Keep every line of the data below that has the string "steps" and present those lines.

MATERIAL TO PROCESS:
* * *
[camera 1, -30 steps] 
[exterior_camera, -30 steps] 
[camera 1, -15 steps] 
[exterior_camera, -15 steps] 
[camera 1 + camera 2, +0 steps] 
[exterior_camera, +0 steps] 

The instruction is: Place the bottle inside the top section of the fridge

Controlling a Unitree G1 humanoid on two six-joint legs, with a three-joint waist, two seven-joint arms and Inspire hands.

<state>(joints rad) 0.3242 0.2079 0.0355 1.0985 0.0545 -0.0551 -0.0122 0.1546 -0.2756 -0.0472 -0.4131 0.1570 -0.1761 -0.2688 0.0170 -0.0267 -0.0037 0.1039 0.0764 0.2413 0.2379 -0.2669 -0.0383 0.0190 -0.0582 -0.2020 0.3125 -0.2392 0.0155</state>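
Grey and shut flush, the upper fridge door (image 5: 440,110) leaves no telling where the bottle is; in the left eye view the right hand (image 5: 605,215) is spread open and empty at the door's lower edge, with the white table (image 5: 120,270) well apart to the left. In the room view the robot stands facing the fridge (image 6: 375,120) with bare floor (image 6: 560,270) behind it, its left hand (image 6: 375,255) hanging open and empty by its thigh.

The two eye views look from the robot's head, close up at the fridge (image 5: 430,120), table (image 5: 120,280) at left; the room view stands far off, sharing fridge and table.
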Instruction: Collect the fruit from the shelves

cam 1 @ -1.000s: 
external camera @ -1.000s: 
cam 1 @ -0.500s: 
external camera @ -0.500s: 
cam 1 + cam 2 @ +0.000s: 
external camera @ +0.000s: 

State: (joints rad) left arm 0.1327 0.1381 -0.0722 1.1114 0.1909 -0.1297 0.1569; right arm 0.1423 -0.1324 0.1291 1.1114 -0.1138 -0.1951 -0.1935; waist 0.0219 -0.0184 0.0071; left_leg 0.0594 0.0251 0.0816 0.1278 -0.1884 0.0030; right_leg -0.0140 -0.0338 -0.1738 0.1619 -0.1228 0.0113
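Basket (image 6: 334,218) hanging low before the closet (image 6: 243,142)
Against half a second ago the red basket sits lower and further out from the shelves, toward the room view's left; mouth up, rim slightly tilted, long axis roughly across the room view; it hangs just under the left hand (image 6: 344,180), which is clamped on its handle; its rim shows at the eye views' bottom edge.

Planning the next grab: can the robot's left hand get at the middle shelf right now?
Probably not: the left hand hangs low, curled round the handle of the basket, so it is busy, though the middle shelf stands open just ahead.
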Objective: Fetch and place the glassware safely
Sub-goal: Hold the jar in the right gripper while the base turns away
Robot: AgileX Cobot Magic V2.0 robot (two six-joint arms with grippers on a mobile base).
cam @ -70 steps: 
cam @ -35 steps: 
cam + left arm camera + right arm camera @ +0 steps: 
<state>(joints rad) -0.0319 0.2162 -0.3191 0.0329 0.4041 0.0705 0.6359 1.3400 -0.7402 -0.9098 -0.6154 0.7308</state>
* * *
EXERCISE OUTPUT:
[camera 1, -30 steps] 
[exterior_camera, -30 steps] 
[camera 1, -15 steps] 
[exterior_camera, -15 steps] 
[camera 1 + camera 2, +0 steps] 
[exterior_camera, +0 steps] 
cam @ -70 steps: 
cam @ -35 steps: 
cam + left arm camera + right arm camera @ +0 steps: 

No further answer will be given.